Bingaleal grinned, and now Isaiah gasped in unison with Hereward.
Within Bingaleal”s mouth there was nothing but blackness, and within that blackness,
hands pressing forth in agony and terror.
“Take a good look at Hairekeep as you pass,” Bingaleal said, “and know what awaits
Elcho Falling should Maximilian think to ignore the One.”

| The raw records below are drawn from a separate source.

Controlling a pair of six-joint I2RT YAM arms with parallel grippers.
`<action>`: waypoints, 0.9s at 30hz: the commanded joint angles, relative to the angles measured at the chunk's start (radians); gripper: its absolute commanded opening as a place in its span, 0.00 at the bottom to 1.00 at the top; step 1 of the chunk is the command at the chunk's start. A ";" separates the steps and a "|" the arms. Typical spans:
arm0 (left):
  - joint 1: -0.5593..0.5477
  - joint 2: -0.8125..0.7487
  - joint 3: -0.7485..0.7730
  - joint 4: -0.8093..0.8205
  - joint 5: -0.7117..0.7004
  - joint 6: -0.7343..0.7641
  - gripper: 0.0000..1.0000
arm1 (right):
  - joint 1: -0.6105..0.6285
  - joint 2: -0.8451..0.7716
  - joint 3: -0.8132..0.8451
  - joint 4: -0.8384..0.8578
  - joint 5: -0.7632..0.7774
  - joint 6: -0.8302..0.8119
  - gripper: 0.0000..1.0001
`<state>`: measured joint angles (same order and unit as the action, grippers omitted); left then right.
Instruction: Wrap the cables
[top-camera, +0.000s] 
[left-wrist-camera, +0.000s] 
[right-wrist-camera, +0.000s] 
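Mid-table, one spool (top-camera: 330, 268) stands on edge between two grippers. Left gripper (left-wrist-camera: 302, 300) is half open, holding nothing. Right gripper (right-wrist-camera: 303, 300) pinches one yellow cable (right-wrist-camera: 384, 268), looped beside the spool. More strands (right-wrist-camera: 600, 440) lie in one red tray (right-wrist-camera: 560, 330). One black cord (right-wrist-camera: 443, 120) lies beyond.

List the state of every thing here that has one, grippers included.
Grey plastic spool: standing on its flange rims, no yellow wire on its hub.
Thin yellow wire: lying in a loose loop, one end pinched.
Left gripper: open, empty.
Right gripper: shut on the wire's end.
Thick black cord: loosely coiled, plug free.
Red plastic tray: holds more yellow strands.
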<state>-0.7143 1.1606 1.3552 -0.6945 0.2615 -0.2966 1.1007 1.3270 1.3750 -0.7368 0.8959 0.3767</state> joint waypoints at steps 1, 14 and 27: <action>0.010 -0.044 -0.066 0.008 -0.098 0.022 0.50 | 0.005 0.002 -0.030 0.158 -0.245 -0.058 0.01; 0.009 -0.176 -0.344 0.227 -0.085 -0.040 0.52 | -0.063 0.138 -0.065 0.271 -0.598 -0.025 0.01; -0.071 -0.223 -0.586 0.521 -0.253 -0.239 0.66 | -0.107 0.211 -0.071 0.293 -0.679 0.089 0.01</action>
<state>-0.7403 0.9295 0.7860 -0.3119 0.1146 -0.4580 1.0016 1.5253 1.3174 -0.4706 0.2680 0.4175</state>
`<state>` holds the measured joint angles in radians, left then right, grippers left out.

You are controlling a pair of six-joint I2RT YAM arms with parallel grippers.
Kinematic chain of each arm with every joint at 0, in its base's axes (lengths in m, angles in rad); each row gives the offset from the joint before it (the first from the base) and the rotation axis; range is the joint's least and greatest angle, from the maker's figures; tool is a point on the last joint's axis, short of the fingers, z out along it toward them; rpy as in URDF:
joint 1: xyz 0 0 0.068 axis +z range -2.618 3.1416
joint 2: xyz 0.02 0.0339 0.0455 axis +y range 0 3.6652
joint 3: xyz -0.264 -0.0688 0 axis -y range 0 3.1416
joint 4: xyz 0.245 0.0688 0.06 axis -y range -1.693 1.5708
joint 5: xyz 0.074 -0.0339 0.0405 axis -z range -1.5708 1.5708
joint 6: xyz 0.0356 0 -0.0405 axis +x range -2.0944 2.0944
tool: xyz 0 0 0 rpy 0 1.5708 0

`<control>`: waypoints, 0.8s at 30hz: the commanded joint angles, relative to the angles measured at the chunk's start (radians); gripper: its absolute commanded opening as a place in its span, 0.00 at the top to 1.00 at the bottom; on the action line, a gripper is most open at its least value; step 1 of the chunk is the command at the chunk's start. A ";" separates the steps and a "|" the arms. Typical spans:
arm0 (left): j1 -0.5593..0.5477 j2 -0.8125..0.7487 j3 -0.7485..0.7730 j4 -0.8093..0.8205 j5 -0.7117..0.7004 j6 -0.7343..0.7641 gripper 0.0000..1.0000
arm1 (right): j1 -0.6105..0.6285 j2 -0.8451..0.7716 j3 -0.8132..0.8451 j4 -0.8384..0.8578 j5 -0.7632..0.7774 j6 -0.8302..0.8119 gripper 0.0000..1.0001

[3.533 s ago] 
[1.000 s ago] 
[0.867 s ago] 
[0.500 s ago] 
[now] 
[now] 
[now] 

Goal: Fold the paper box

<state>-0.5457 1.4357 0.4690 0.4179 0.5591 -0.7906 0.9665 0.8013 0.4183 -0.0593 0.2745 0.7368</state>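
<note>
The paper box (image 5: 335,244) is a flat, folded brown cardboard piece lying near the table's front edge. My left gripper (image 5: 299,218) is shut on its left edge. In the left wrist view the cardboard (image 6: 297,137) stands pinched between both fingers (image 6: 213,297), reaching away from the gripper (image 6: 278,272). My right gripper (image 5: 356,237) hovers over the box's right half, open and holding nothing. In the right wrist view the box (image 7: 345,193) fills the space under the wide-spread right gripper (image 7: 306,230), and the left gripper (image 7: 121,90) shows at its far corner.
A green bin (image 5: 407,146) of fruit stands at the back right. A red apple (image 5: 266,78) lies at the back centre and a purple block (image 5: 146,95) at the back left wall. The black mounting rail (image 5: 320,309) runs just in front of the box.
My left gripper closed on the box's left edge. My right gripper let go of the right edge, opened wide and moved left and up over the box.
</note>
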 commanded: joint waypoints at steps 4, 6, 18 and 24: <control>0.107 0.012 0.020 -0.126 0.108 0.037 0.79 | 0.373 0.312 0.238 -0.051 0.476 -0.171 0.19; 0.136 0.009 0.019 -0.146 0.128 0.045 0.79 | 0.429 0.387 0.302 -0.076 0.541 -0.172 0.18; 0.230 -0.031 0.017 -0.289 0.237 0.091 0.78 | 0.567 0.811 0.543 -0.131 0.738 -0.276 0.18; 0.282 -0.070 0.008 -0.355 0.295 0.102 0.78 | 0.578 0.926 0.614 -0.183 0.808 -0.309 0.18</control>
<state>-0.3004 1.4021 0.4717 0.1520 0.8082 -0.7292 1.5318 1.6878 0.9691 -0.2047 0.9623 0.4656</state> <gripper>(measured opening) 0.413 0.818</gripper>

Then he rose, making Isaiah take an involuntary step back, and strode off into the
distance.
When Isaiah returned to Hereward, she looked at him with worried eyes. “Who was
that?” she said.
“Dismay and disaster,” he replied.
CHAPTER ELEVEN
On the Road to Serpent’s Nest
Axis went back to his tent. He knew that his father wanted to see him, but he was too
tired to brave either StarDrifter or Salome and their happy, happy pregnancy.
He didn”t want to be reminded of the family he”d lost.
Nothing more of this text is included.